=== TASK ===
In the records below, the relevant part opens with the line containing "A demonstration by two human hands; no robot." and closes with the line containing "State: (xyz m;"; print that part exactly and only, without its pictures.

(Dataset records)

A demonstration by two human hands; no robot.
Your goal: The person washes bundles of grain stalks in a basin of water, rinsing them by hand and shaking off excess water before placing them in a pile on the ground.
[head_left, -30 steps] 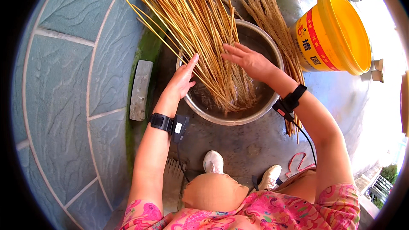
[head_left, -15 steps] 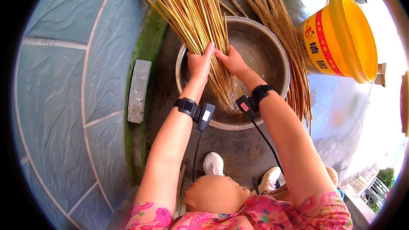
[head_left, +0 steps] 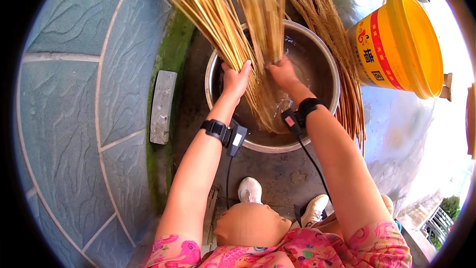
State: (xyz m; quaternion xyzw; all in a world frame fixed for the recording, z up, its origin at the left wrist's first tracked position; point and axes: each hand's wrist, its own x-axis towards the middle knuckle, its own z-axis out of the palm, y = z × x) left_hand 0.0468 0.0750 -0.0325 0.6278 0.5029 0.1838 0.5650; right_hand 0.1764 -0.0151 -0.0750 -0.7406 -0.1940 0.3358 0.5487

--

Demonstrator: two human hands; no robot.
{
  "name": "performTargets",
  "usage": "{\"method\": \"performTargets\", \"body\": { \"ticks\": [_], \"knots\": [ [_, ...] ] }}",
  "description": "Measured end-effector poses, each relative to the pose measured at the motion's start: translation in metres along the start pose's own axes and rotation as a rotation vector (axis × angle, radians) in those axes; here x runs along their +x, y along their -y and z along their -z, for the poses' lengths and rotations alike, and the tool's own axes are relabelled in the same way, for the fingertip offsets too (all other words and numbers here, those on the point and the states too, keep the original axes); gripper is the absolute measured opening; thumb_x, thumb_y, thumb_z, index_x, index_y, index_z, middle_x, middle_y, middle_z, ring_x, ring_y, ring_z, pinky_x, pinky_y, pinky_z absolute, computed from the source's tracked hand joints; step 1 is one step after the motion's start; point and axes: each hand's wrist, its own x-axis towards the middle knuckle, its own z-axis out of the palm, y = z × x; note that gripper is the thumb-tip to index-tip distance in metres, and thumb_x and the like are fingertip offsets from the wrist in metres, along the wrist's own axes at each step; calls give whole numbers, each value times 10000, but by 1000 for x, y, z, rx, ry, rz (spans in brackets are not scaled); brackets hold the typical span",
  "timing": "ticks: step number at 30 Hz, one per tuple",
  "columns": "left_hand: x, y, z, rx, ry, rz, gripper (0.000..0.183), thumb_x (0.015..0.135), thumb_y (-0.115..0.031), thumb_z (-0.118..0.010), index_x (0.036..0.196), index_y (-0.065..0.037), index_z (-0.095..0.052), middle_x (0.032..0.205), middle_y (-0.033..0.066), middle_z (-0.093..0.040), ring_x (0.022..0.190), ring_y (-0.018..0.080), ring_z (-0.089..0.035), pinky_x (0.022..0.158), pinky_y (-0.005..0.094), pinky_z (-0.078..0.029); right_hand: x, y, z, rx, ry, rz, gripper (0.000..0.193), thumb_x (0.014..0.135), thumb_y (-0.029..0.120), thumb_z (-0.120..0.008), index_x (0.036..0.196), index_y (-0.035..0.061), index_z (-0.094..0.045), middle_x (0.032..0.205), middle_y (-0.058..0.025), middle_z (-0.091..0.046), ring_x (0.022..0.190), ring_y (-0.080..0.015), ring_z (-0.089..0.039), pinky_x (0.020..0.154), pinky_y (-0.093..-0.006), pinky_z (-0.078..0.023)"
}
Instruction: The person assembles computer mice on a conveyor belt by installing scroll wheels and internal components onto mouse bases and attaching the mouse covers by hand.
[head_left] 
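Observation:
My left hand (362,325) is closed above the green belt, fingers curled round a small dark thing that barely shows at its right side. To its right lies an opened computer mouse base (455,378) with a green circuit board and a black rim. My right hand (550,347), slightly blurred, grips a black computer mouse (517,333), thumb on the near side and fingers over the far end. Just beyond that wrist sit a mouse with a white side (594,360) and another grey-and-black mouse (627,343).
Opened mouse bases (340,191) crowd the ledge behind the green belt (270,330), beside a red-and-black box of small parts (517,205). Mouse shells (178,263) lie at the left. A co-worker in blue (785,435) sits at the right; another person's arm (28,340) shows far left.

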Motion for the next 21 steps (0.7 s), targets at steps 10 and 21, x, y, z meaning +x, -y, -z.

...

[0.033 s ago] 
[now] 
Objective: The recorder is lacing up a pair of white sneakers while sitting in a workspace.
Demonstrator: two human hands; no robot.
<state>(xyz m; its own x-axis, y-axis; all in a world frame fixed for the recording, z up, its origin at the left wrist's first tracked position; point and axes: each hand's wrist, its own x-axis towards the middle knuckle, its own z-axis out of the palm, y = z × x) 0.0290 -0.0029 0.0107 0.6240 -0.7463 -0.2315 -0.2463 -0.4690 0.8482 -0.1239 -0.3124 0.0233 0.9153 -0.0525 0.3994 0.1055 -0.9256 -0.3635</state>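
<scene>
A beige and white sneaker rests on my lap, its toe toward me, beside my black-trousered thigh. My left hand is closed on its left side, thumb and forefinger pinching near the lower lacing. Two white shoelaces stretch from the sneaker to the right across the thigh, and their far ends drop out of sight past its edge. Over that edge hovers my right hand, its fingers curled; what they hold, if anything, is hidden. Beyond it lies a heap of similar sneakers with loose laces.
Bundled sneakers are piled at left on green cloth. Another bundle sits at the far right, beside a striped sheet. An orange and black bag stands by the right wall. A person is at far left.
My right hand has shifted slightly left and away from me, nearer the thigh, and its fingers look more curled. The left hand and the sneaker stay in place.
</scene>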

=== PROBLEM SOLUTION ===
A demonstration by two human hands; no robot.
Your goal: The person washes bundles of grain stalks in a basin of water, rinsing them by hand and shaking off excess water before placing them in a pile on the ground.
[head_left, -30 steps] 
[head_left, -15 steps] 
[head_left, +0 steps] 
State: (xyz m; quaternion xyzw; all in a world frame fixed for the recording, z up, its origin at the left wrist's first tracked position; point and axes: each hand's wrist, its own x-axis towards the middle knuckle, its own z-axis out of the palm, y = z × x) left_hand 0.0468 0.0750 -0.0325 0.6278 0.5029 0.1838 0.5650; right_hand 0.1764 -0.0151 -0.0750 -0.7406 -0.1940 0.3358 0.5487

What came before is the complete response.